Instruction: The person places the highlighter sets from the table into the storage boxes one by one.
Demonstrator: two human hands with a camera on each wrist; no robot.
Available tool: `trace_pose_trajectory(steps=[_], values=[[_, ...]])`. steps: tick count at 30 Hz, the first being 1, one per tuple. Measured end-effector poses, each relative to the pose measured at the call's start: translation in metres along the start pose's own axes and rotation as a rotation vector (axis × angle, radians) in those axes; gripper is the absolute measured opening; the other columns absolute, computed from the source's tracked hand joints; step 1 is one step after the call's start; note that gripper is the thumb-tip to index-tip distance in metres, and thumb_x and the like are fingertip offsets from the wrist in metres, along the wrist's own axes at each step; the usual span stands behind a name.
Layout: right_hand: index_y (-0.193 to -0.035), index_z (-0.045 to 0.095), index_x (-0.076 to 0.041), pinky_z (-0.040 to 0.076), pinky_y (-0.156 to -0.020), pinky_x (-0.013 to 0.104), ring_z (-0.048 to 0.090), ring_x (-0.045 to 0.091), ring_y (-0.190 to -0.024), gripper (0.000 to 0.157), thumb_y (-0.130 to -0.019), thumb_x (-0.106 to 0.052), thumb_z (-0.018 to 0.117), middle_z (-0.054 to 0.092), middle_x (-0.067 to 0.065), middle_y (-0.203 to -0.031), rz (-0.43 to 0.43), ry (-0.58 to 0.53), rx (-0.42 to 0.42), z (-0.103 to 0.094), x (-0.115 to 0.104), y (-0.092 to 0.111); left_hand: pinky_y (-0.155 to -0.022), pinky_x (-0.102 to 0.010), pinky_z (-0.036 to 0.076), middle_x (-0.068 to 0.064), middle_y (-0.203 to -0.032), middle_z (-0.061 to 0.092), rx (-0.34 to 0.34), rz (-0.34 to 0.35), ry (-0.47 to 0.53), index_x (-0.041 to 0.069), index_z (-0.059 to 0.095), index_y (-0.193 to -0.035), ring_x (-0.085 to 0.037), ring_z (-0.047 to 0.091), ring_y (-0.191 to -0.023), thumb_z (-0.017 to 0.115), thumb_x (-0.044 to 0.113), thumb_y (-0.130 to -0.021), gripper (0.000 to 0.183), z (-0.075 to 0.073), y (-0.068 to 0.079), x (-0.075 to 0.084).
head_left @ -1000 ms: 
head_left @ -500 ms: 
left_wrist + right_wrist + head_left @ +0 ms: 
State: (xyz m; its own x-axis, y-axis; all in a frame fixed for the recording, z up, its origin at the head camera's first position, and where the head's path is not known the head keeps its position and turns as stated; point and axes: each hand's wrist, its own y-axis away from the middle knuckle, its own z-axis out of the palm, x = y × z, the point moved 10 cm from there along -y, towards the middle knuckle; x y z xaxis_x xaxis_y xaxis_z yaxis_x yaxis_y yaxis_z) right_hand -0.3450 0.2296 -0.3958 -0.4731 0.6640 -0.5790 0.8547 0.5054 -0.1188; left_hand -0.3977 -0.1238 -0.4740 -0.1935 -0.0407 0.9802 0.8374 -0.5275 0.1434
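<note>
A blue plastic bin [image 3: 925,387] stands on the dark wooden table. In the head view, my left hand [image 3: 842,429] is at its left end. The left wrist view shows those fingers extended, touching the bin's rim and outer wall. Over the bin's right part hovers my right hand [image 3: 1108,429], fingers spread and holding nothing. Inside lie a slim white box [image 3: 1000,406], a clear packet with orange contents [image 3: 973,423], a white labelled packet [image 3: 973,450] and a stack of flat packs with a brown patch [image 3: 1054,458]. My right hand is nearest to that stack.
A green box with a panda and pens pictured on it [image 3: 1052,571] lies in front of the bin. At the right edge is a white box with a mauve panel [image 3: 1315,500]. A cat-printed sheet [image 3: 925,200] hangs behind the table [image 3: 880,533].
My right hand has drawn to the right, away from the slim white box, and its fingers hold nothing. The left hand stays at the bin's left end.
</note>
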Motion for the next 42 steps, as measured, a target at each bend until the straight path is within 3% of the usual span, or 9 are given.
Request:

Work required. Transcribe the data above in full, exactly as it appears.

Expected output.
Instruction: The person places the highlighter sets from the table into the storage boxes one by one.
Demonstrator: two human hands with a camera on each wrist; no robot.
Available tool: `trace_pose_trajectory(steps=[_], values=[[_, ...]])`. steps: tick count at 30 Hz, the first being 1, one per tuple. Measured end-effector poses, each relative to the pose measured at the call's start: translation in metres along the start pose's own axes and rotation as a rotation vector (axis × angle, radians) in those axes; gripper is the absolute measured opening; the other columns absolute, computed from the source's tracked hand joints; step 1 is one step after the call's start; note that gripper is the thumb-tip to index-tip distance in metres, and thumb_x and the like are fingertip offsets from the wrist in metres, along the wrist's own axes at each step; the usual span stands behind a name.
Layout: right_hand: index_y (-0.193 to -0.035), index_z (-0.045 to 0.095), index_x (-0.076 to 0.041), pinky_z (-0.040 to 0.076), pinky_y (-0.156 to -0.020), pinky_x (-0.013 to 0.104), ring_z (-0.048 to 0.090), ring_x (-0.045 to 0.091), ring_y (-0.190 to -0.024), gripper (0.000 to 0.157), thumb_y (-0.130 to -0.019), thumb_x (-0.106 to 0.052), thumb_z (-0.018 to 0.117), middle_z (-0.054 to 0.092), middle_x (-0.067 to 0.065), middle_y (-0.203 to -0.031), rz (-0.43 to 0.43), ry (-0.58 to 0.53), rx (-0.42 to 0.42), z (-0.103 to 0.094), x (-0.115 to 0.104), y (-0.092 to 0.111); left_hand: pinky_y (-0.155 to -0.022), pinky_x (-0.102 to 0.010), pinky_z (-0.036 to 0.076), middle_x (-0.068 to 0.064), middle_y (-0.203 to -0.032), middle_z (-0.061 to 0.092), rx (-0.34 to 0.34), rz (-0.34 to 0.35), ry (-0.47 to 0.53), index_x (-0.041 to 0.069), index_z (-0.059 to 0.095), index_y (-0.193 to -0.035), ring_x (-0.085 to 0.037), ring_z (-0.047 to 0.091), ring_y (-0.191 to -0.023), thumb_z (-0.017 to 0.115), thumb_x (-0.044 to 0.113), thumb_y (-0.130 to -0.021), gripper (0.000 to 0.183), z (-0.075 to 0.073), y (-0.068 to 0.079), x (-0.075 to 0.084).
head_left @ -1000 ms: 
head_left @ -500 ms: 
left_wrist + right_wrist + head_left @ +0 ms: 
State: (xyz m; its own x-axis, y-axis; all in a frame fixed for the recording, z up, its origin at the head camera's first position, and where the head's path is not known the head keeps its position and turns as stated; point and axes: each hand's wrist, its own y-axis away from the middle knuckle, its own z-axis out of the palm, x = y × z, the point moved 10 cm from there along -y, towards the middle knuckle; x y z xaxis_x xaxis_y xaxis_z yaxis_x yaxis_y yaxis_z) right_hand -0.3450 0.2296 -0.3958 -0.4731 0.6640 -0.5790 0.8547 0.5054 -0.1188; left_hand -0.3977 -0.1238 -0.4740 -0.1935 -0.0407 0.9802 0.8374 -0.5275 0.1434
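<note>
A blue plastic bin [image 3: 925,387] stands on the dark wooden table. In the head view, my left hand [image 3: 842,429] is at its left end. The left wrist view shows those fingers extended, touching the bin's rim and outer wall. Over the bin's right part hovers my right hand [image 3: 1108,429], fingers spread and holding nothing. Inside lie a slim white box [image 3: 1000,406], a clear packet with orange contents [image 3: 973,423], a white labelled packet [image 3: 973,450] and a stack of flat packs with a brown patch [image 3: 1054,458]. My right hand is nearest to that stack.
A green box with a panda and pens pictured on it [image 3: 1052,571] lies in front of the bin. At the right edge is a white box with a mauve panel [image 3: 1315,500]. A cat-printed sheet [image 3: 925,200] hangs behind the table [image 3: 880,533].
My right hand has drawn to the right, away from the slim white box, and its fingers hold nothing. The left hand stays at the bin's left end.
</note>
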Motion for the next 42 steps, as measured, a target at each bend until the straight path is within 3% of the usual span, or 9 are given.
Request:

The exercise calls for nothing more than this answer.